Hi. This is a message from the Evangelical Childfree Movement pre-complaining about any subsequent posts by evangelical vegans. Switching to veganism is only a band-aid solution. It doesn’t solve the problem that we have too many humans on the planet. Climate change is essentially a population problem. Even if all humans become vegans we don’t solve the climate problem.
Now I realise that many countries in Europe and the Americas are trying to solve the population problem by helping COVID to spread, while others are trying to reduce the birth rate by implementing lockdowns that stop new potential breeders from meeting other new potential breeders, but it’s not enough. Aside from a few countries that were already experiencing declining populations pre-COVID (notably Japan), populations continue to increase in spite of COVID. We need to immediately stop all tax-breaks and government subsidies for breeders.
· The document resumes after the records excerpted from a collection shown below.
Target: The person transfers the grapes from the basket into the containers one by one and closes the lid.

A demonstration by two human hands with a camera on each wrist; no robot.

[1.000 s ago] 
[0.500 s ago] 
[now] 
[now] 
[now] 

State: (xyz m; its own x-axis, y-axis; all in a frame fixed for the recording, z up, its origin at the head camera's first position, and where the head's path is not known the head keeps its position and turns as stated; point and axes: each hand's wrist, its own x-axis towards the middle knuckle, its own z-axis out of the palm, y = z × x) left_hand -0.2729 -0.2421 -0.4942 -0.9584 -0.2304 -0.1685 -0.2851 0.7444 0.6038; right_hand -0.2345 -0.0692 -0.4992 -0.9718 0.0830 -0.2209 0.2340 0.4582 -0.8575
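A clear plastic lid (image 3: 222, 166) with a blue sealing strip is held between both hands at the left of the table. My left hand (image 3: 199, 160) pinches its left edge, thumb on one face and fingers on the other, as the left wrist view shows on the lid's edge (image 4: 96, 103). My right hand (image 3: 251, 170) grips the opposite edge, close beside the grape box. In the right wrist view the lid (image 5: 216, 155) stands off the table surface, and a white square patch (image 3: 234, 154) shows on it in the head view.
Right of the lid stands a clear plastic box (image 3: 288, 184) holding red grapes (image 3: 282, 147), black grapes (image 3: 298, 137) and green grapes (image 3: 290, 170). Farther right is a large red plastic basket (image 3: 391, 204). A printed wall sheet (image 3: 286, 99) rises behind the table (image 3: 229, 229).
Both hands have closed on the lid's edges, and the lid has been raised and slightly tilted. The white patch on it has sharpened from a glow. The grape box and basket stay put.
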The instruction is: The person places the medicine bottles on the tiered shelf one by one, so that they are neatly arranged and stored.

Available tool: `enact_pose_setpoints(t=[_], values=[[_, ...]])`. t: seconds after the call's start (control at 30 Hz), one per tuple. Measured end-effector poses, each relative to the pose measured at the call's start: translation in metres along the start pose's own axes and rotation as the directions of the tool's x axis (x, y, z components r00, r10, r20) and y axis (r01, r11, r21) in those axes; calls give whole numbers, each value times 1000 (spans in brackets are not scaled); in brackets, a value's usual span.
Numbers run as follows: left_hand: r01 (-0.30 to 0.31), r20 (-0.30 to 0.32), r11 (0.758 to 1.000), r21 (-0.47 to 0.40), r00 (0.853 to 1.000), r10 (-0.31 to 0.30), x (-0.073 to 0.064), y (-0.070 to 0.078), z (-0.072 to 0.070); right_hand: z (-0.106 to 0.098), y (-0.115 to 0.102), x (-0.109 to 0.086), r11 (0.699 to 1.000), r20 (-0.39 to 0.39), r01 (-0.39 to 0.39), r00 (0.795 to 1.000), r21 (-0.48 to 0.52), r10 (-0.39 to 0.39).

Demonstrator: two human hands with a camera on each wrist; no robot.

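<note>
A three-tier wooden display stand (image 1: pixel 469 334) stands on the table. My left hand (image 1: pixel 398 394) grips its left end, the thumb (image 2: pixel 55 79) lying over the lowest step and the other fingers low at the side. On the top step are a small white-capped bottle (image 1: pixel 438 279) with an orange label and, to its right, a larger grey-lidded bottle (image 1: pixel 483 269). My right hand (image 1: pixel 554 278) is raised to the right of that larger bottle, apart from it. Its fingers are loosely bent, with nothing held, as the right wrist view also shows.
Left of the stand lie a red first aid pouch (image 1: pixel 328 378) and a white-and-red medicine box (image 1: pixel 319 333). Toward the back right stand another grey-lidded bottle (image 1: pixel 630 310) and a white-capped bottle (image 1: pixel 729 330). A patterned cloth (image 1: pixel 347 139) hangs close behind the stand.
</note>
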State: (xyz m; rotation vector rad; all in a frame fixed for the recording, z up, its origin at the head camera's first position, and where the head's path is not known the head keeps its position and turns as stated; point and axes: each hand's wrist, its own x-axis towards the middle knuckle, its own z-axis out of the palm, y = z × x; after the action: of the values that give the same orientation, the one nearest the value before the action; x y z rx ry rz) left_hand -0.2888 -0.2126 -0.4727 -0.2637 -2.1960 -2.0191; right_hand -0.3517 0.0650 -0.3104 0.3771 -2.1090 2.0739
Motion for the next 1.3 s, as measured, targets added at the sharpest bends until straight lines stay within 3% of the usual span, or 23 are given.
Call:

OK. I’ll turn off the hyperbole now.
As others have said, all band-aid solutions can be useful, since they buy time, but that’s only useful if we’re using the extra time to implement long-term solutions. Reducing cow’s methane production can be useful, though I totally agree that the funding source for this particular research means we should be demanding some independent confirmation. Reducing meat consumption per capita can be useful, but we don’t solve the problem until we manage to reduce the number of capits. And I really hope we can do that by making people seriously think about whether they should be having children rather than by the violence that is likely to happen as food, shelter and medical care become constrained.
In 1980s Australia, as the population was in the regions of 20M, environmentalists were trying to estimate sustainable populations level for Australia, and were coming up with numbers in the 6M to 15M range. (Very wide range - the science was and still is difficult.) The models allowed for things like the frequency of “droughts and flooding rains” and the bulk of the land mass having soil so poor that it couldn’t sustain modern scale agriculture. In retrospect, the scary thing is that it assumed continuation of those conditions, so it didn’t allow for effects of climate change.
At a talk by one researcher in this area, who I won’t name since I’m not sure if I’m remembering it right, he suggested the best green charity to donate to was your local family planning association, since the easiest and most cost effective way to delay the climate catastrophe was to reduce the number of unplanned teenage pregnancies. (Based on Australian data. YMMV. And ironically, around the time that the HIV crisis was causing more caution and more condoms, which did reduce unplanned pregnancies.)
The “tax breaks and government subsidies to breeders” perception is a particularly hard nut to crack. The tax breaks and subsidies are obvious. The fact (in Australia, YMMV) that they don’t come anywhere near covering the costs of raising the children isn’t obvious. Cutting those programs inevitably falls hardest on those who are already struggling financially. We need those programs.
Anyway, that’s enough depressing stuff for one post. I’lll stop now.